CommentaireEnquête Credit Suisse: la quête ardue de la vérité
Malgré toutes les bonnes volontés, la vérité sur la fin de Credit Suisse va se heurter à l’omerta bancaire.
- par
- Eric Felley
La dernière session ordinaire du Parlement au mois de mars s’était terminée le 19 mars par l’annonce du Conseil fédéral du rachat de Credit Suisse par UBS. Les parlementaires ont siégé ensuite en urgence au mois d’avril. Une majorité de droite et de gauche a refusé les garanties de crédits de 109 milliards accordés pour cette opération de sauvetage d’une société privée. Ce refus était symbolique, car le Conseil fédéral avait déjà avancé l’argent et ne pouvait pas revenir en arrière.

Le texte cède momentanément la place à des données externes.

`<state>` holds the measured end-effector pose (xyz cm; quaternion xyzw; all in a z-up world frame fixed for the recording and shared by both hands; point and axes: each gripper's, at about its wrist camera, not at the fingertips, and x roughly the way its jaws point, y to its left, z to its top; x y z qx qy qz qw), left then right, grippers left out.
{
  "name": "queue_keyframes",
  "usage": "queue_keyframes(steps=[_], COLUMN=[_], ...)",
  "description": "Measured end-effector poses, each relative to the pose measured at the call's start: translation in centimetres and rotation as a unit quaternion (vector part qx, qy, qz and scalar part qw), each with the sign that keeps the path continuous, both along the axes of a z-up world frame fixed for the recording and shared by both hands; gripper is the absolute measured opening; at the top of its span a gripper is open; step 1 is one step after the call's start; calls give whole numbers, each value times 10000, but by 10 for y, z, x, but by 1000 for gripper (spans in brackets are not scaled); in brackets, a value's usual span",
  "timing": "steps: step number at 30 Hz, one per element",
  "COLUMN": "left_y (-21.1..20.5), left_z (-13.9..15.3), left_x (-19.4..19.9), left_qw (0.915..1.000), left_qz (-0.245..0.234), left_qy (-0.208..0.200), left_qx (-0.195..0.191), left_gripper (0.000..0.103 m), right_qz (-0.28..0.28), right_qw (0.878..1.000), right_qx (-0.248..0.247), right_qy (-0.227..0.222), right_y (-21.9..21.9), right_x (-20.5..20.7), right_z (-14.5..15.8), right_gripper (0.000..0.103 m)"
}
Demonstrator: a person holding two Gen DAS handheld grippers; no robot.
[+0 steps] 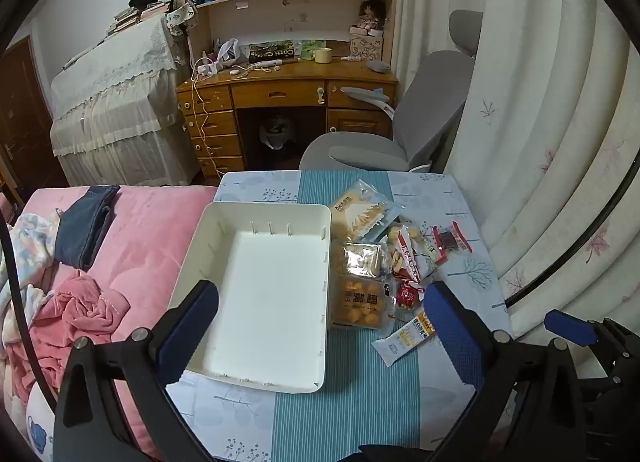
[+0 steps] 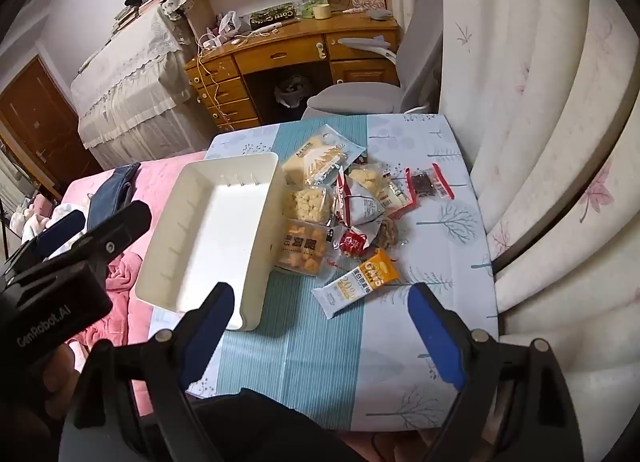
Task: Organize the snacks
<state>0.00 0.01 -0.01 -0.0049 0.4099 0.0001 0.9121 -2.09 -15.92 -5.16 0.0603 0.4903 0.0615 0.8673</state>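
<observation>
We see the left gripper (image 1: 320, 326) held above the table (image 1: 360, 402) with its blue-padded fingers (image 1: 188, 326) spread as wide as they go, gripping nothing and touching nothing. Between them in the left wrist view lie the near part of the empty white tray (image 1: 264, 290) and the closest snack packets.

The right gripper (image 2: 320, 326) also hangs over the table, its fingers (image 2: 436, 338) wide apart though a little less spread, with nothing between the pads but bare tablecloth; they touch nothing.

The snacks (image 2: 340, 202) lie in a loose pile on the tablecloth just to the right of the tray, some touching its long wall. Nearest the right gripper is an orange-and-white oat bar (image 2: 360, 282), lying apart from the tray. A small red-edged packet (image 2: 430, 184) sits at the pile's far right edge. The tray itself holds none of them.
</observation>
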Motion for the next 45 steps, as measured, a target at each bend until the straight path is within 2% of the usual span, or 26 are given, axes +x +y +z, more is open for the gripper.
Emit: queue_keyframes(steps=[7, 9, 11, 13, 28, 37, 45], left_y=[-4, 2, 2, 6, 14, 29, 29], left_z=[-3, -1, -1, -7, -17, -37, -46], left_x=[0, 0, 1, 1, -1, -1, 2], left_qw=[9999, 9998, 9996, 9995, 9981, 9934, 9883], left_qz=[-24, -33, -32, -42, -257, -450, -1005], left_qy=[113, 205, 274, 306, 487, 968, 1097], left_qx=[-18, -31, -46, -70, -271, -415, -335], left_gripper=[102, 102, 102, 102, 102, 102, 102], right_qz=[4, -25, -43, -52, -260, -733, -1380], right_qw=[10000, 9999, 9999, 9999, 9988, 9956, 9875], right_qx=[35, 101, 101, 97, 263, 403, 550], right_qy=[6, 39, 53, 66, 319, 427, 517], right_y=[7, 1, 1, 2, -1, -6, -8], right_x=[-3, -2, -2, -2, -5, -18, -35], right_z=[3, 1, 0, -1, -15, -25, -41], right_gripper=[90, 93, 101, 103, 103, 103, 103])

Après quelques hésitations, les deux Chambres se sont mises d’accord pour créer une commission d’enquête pour faire la lumière sur ce qui s’est passé. Elle devra chercher quels sont les événements déterminants qui ont amené ce fleuron bancaire helvétique en péril, après avoir dévissé à la bourse en quelques jours. Les enquêteurs auront accès aux documents qui ont motivé la décision d’urgence du Conseil fédéral. On peut s’attendre à de la transparence au niveau institutionnel, à l’Autorité de surveillance, la FINMA, et à la Banque nationale suisse.

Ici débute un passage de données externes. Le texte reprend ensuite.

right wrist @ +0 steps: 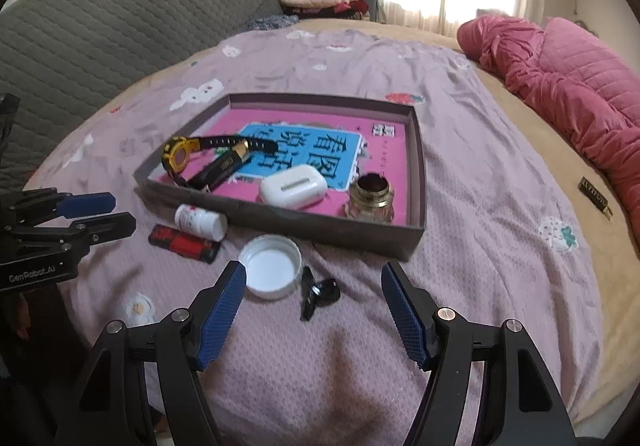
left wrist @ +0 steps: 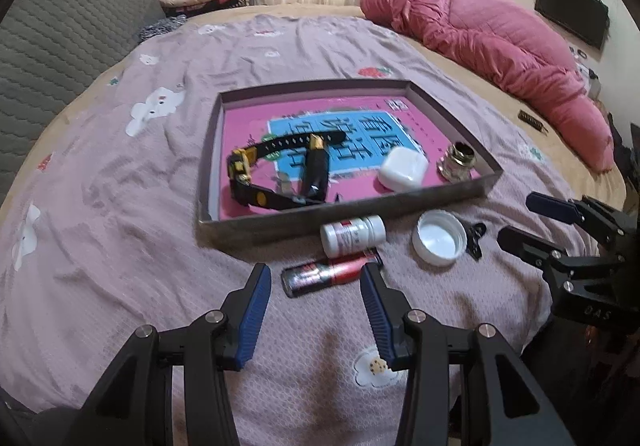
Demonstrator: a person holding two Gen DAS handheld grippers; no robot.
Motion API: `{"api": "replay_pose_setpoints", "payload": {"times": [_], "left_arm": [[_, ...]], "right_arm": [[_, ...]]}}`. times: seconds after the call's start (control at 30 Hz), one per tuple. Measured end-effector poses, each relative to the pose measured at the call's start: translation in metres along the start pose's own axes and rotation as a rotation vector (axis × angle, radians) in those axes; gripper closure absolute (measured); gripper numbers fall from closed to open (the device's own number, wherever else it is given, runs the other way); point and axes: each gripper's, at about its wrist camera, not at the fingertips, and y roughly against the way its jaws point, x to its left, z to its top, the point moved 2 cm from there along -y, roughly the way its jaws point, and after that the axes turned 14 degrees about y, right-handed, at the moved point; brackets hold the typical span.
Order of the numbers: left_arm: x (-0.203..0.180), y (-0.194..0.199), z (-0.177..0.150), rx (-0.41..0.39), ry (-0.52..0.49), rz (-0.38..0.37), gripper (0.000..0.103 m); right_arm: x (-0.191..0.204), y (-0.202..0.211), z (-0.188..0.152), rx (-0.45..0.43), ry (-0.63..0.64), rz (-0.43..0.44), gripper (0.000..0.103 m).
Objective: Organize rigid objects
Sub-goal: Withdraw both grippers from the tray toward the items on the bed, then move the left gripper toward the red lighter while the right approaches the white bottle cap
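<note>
Both hand-held grippers empty, jaws apart: left (left wrist: pixel 316 278) marked "GenRobot.AI", right (right wrist: pixel 314 278) "DAS". Shallow box (right wrist: pixel 280 224) on bed (right wrist: pixel 480 186) — watch (right wrist: pixel 180 156), white case (right wrist: pixel 294 186) inside; white bottle (left wrist: pixel 352 236), white cap (right wrist: pixel 272 272) on bed just outside it.

The left gripper (left wrist: pixel 316 278) points forward and down, and its two blue-padded fingers (left wrist: pixel 253 310) stand apart with nothing pressed between them. The right gripper (right wrist: pixel 314 278) points down in the same way; its jaws are opened wider, and the blue pads (right wrist: pixel 404 316) hold nothing. In the right wrist view the left gripper shows at the left edge, seen from the side. In the left wrist view the right gripper shows at the right edge.
</note>
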Motion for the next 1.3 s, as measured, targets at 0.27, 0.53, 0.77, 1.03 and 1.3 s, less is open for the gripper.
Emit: {"api": "replay_pose_setpoints", "payload": {"times": [0.27, 0.53, 0.77, 1.03, 1.3], "left_arm": [[-0.007, -0.001, -0.009, 0.029, -0.033, -0.007, 0.057], [-0.011, -0.002, -0.014, 0.042, -0.052, -0.007, 0.057], [-0.013, -0.005, -0.016, 0.052, -0.062, 0.0, 0.057], [-0.011, -0.015, -0.016, 0.068, -0.063, 0.011, 0.057], [0.0, -0.038, -0.006, 0.087, -0.076, 0.048, 0.057]], "right_arm": [[0.0, -0.003, -0.01, 0.031, 0.0, 0.013, 0.031], [0.005, -0.007, -0.012, 0.05, 0.014, 0.028, 0.031], [0.009, -0.013, -0.014, 0.066, 0.021, 0.037, 0.031], [0.009, -0.027, -0.017, 0.101, 0.019, 0.044, 0.031], [0.004, -0.042, -0.019, 0.13, -0.025, 0.066, 0.031]]}}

L’obstacle du secret bancaire
Par contre, au niveau bancaire, ce sera autrement plus difficile d’obtenir cette transparence. Les parlementaires n’ont pas les prérogatives du Ministère public pour mettre leur nez dans les affaires de Credit Suisse et celles d’UBS. Comme le rappelle le bureau du Conseil national, l’enquête «ne porte pas sur des personnes physiques ou morales de droit privé dans la mesure où celles-ci n’accomplissent pas des tâches de la Confédération». Pour obtenir des informations, les parlementaires devront contourner l’obstacle du secret bancaire, sinon ils risquent de passer à côté d’une bonne part de la vérité.

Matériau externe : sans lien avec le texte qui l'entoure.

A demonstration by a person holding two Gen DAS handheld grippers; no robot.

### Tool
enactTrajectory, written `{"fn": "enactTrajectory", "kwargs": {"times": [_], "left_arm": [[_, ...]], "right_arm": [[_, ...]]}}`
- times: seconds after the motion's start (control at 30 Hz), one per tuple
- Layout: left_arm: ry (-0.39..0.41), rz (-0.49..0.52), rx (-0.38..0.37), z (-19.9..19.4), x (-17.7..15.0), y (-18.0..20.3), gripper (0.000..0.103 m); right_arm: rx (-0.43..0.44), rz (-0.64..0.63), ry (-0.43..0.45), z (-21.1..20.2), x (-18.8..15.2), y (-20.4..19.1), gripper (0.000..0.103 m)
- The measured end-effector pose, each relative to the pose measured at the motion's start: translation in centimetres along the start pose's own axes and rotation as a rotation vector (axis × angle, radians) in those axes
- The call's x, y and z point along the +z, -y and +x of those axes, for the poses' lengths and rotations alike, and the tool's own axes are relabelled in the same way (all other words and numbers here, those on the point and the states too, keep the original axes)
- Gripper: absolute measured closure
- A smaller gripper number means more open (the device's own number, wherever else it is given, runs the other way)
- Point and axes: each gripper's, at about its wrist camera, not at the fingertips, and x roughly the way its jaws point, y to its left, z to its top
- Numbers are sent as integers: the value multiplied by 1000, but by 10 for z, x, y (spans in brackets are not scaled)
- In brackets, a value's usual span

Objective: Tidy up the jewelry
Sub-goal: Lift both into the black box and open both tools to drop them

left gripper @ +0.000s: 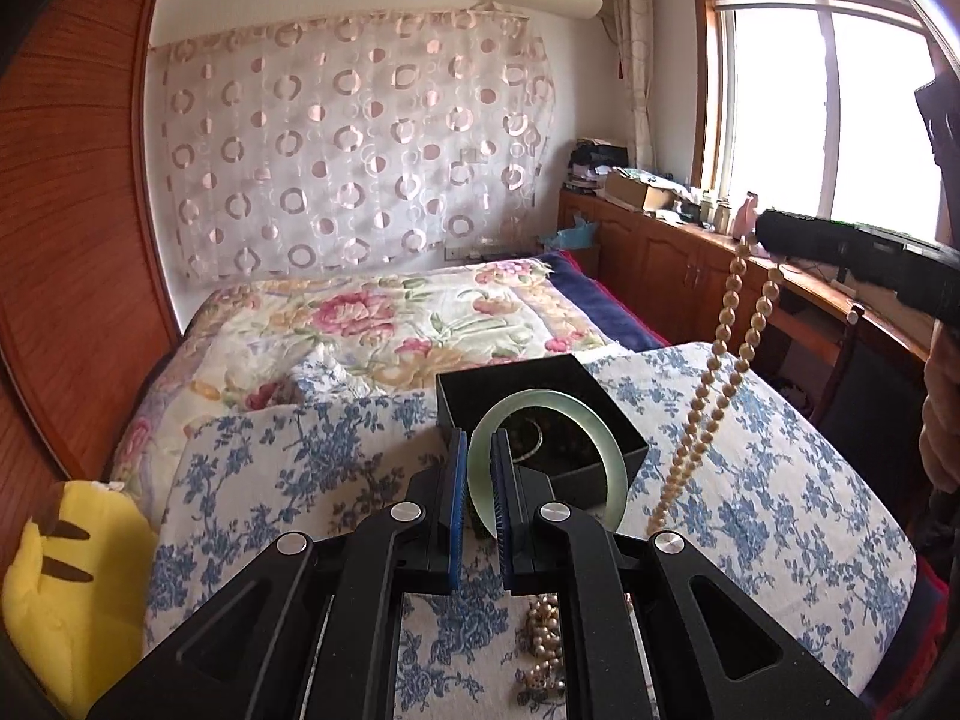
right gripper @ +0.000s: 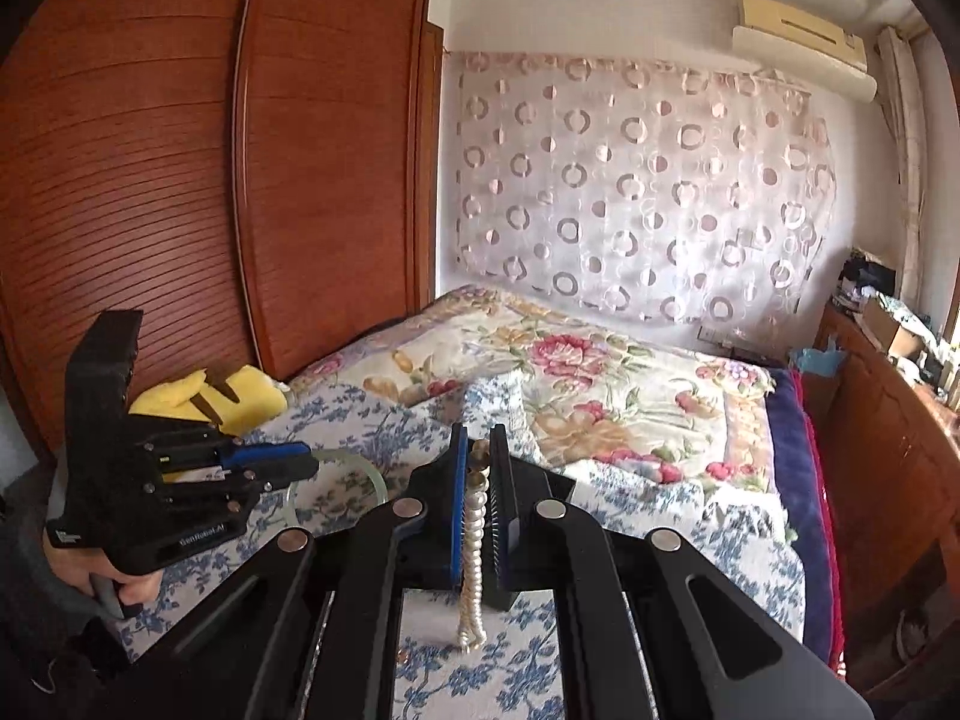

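Note:
My left gripper (left gripper: 479,450) is shut on a pale green jade bangle (left gripper: 606,438) and holds it just in front of an open black jewelry box (left gripper: 480,387) on the bed. Dark jewelry lies inside the box. My right gripper (right gripper: 478,450) is shut on a pearl necklace (right gripper: 474,540), which hangs down in a doubled strand. In the left wrist view the right gripper (left gripper: 774,234) is raised at the right and the necklace (left gripper: 714,372) dangles to the bedspread. More pearl jewelry (left gripper: 543,648) lies under my left gripper. The bangle (right gripper: 366,465) also shows in the right wrist view.
The blue floral bedspread (left gripper: 780,480) covers the near bed. A yellow plush toy (left gripper: 66,588) lies at the left edge. A wooden wardrobe (right gripper: 180,180) stands at the left, a wooden cabinet (left gripper: 660,264) under the window at the right.

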Motion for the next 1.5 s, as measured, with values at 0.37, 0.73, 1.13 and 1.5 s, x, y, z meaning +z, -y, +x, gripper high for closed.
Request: {"fn": "enactTrajectory", "kwargs": {"times": [0.37, 0.73, 1.13, 1.5], "left_arm": [[-2, 1, 10, 12, 7, -1, 96], [-24, -6, 19, 30, 10, -6, 96], [-46, -13, 38, 58, 20, -10, 96], [-76, -13, 43, 86, 23, -10, 96]], "right_arm": [[-40, -25, 26, 9, 40, 9, 95], [-71, -40, 3, 30, 66, 17, 95], [-74, 6, 17, 43, 78, 31, 95], [-23, 33, -156, 95, 16, 35, 95]]}}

Si certains à Berne déclarent ostensiblement que les responsables sont à chercher parmi les nombreux administrateurs de la banque, ils savent très bien qu’ils sont difficilement attaquables, voire intouchables. En tout cas, la CEP ne désignera pas de coupables d’un point de vue pénal. Ce n’est pas son rôle, mais elle pourrait faire des découvertes en marge de son enquête, qui pourrait justifier l’ouverture de poursuites. Mais contre qui? Le déclin de Credit Suisse apparaît comme une faillite collective année après année après une longue série de mauvais choix. Ce qu’on peut reprocher moralement à ses dirigeants, c’est d’avoir continué à se nourrir sur la bête jusqu’à son agonie. Des erreurs de management, dira-t-on, comme il en arrive tous les jours dans ce pays.
L’ampleur de la menace
L’enquête devra valider ou infirmer les déclarations du Conseil fédéral du dimanche 19 mars: la faillite de Credit Suisse allait provoquer le lundi un tsunami bancaire d’ampleur internationale. Jusqu’ici, la réalité de cette menace n’a pas été assez étayée. Quelle catastrophe se serait produite? Par quel mécanisme? Il faudra expliquer aussi pourquoi UBS a finalement fait une bonne affaire dans cette opération, où elle a payé 3 milliards de francs pour absorber sa concurrente, qui en valait dix fois plus.
À la fin, tout le monde attend de cette enquête qu’elle révèle la vérité. Il en résultera très certainement une part de vérité, mais aussi une part d’ombre protégée: celle de la finance et de ses secrets. C’est là que les enquêteurs sont attendus au pied du mur.